State of Minnesota v. Shante Cheriece Davis
Opinion text
This opinion is nonprecedential except as provided by
Minn. R. Civ. App. P. 136.01, subd. 1(c).
STATE OF MINNESOTA
IN COURT OF APPEALS
A23-0552
State of Minnesota,
Respondent,
vs.
Shante Cheriece Davis,
Appellant.
Filed May 13, 2024
Affirmed
Worke, Judge
Hennepin County District Court
File No. 27-CR-20-3375
Keith Ellison, Attorney General, St. Paul, Minnesota; and
Mary F. Moriarty, Hennepin County Attorney, Adam Petras, Assistant County Attorney,
Minneapolis, Minnesota (for respondent)
Charles F. Clippert, St. Paul, Minnesota (for appellant)
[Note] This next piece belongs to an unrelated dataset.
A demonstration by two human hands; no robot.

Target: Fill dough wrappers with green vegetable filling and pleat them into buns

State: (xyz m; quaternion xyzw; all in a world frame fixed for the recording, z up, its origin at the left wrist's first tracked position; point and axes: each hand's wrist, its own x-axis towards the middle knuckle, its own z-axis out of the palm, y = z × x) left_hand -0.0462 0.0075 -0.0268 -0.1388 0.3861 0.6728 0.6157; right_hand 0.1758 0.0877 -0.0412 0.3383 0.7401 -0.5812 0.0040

Considered and decided by Gaïtas, Presiding Judge; Worke, Judge; and Frisch,
Judge.
NONPRECEDENTIAL OPINION
WORKE, Judge
Appellant challenges her conviction for aiding an offender after the fact, arguing
that the evidence was insufficient to prove beyond a reasonable doubt that she intended to
assist her husband by providing an alibi, and the district court abused its discretion by
denying her motion for a durational departure. We affirm.
FACTS
On December 30, 2019, Cedric Berry asked an individual to rent a U-Haul for him.
The next morning, Cedric Berry’s wife, appellant Shante Cheriece Davis, drove Cedric
Berry to pick up the U-Haul. Later that day, M.B., a realtor, was lured to a house for a
showing. M.B. entered the house around 3:00 p.m. Shortly thereafter, Cedric Berry and
Davis’s brother, Berry Davis, arrived in the U-Haul and kidnapped M.B. Cedric Berry and
Berry Davis interrogated M.B. regarding the whereabouts of her partner, J.M.-M.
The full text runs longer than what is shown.